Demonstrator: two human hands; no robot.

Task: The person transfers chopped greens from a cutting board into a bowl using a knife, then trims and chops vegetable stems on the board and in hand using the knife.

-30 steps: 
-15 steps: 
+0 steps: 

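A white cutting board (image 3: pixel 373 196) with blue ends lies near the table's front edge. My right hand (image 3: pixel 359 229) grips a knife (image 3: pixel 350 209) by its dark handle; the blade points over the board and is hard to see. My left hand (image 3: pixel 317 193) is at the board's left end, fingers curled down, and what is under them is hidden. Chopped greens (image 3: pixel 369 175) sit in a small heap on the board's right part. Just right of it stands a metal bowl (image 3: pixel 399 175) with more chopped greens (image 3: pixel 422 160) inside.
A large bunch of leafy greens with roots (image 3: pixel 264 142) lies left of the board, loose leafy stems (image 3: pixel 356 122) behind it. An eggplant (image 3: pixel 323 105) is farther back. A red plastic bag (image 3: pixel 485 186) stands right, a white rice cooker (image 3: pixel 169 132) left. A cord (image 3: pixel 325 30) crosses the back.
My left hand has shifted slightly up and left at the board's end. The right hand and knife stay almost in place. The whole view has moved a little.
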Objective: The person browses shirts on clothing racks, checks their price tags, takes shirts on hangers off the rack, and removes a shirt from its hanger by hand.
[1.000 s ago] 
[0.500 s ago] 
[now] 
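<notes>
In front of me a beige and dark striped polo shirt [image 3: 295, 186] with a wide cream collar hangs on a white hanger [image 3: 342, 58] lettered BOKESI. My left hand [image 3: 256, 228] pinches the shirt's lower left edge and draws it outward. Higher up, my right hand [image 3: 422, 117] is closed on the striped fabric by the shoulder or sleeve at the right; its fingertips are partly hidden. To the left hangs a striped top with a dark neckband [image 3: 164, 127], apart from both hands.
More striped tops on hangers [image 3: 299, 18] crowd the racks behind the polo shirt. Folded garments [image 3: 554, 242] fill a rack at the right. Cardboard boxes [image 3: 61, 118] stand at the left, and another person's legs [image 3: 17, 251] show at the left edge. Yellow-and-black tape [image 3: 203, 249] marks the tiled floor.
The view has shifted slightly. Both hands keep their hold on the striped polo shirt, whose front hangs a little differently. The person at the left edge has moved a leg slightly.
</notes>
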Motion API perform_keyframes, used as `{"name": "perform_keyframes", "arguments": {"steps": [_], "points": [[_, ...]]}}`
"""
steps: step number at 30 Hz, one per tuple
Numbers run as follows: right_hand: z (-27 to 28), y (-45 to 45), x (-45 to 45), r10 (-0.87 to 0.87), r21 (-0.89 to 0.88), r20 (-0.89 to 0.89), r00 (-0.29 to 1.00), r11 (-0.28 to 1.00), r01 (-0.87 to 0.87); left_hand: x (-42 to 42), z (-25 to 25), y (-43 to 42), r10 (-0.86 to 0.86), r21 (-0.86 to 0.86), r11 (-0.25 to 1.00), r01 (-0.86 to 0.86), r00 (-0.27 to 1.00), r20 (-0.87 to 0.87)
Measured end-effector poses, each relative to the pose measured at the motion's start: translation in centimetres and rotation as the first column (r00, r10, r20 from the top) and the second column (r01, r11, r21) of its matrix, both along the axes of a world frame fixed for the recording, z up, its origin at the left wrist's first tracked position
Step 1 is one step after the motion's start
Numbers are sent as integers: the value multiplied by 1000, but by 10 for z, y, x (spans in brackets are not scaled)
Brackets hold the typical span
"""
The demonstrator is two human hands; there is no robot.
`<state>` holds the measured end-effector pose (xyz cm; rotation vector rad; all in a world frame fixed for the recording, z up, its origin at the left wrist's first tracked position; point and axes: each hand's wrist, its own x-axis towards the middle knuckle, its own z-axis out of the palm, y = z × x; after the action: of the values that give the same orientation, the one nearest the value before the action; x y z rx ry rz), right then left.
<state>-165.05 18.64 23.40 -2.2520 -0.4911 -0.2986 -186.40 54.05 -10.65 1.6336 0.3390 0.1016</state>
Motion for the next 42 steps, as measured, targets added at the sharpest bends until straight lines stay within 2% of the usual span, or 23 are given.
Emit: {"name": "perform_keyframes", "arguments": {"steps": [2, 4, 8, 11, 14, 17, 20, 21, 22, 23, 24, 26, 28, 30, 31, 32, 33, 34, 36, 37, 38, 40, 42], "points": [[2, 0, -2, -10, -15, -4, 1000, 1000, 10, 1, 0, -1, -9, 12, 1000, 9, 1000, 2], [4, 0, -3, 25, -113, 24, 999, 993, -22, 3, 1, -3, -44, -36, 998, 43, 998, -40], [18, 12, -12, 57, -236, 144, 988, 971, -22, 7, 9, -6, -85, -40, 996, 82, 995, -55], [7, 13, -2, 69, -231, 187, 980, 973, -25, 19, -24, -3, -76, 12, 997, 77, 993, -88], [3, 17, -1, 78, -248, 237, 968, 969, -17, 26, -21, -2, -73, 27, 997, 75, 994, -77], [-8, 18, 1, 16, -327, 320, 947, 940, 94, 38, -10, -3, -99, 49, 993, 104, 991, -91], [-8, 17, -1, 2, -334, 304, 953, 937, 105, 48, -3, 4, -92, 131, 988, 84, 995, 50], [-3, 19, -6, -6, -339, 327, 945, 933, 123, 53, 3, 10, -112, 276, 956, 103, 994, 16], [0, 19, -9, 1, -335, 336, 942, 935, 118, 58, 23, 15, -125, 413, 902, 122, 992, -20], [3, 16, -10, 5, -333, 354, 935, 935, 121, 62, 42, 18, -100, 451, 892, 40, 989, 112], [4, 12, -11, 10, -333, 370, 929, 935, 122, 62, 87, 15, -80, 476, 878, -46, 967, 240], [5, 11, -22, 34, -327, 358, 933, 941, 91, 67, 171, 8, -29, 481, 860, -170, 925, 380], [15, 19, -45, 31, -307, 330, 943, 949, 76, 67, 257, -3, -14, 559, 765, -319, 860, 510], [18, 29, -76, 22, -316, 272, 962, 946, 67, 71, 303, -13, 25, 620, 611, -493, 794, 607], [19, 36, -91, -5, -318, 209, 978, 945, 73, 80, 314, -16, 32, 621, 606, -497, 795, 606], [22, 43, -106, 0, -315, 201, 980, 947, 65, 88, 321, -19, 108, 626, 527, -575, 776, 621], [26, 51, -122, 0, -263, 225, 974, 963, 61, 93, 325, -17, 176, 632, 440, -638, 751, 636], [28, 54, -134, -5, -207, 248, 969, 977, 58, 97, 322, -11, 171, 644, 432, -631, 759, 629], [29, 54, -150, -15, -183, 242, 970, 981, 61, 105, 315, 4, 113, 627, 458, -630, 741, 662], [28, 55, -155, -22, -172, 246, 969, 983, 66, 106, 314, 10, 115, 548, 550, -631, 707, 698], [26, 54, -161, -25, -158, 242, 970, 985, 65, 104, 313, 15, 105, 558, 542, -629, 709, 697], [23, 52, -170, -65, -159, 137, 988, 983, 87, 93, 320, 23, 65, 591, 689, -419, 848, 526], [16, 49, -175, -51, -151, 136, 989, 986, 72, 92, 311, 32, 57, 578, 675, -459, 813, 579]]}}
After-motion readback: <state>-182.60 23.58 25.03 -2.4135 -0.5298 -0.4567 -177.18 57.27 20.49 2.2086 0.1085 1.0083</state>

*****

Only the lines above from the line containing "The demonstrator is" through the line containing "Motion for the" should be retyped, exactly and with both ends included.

The demonstrator is two human hands; there is no robot.
`<state>` holds the measured end-effector pose (xyz cm; rotation vector rad; all in a world frame fixed for the recording, z up, its origin at the left wrist's first tracked position; point and axes: each hand's wrist, its own x-axis towards the middle knuckle, its own z-axis out of the palm, y = z × x; after the action: of the values that give the same orientation, the one nearest the value before the action; x y z rx ry rz), right then left.
<state>-165.05 18.64 23.40 -2.2520 -0.4911 -0.2986 -186.40 54.05 -10.65 1.6336 0.3390 0.1016</state>
Motion for the next 42 steps, as measured, targets added at the sharpest bends until straight lines stay within 2% of the usual span, or 23 are given.

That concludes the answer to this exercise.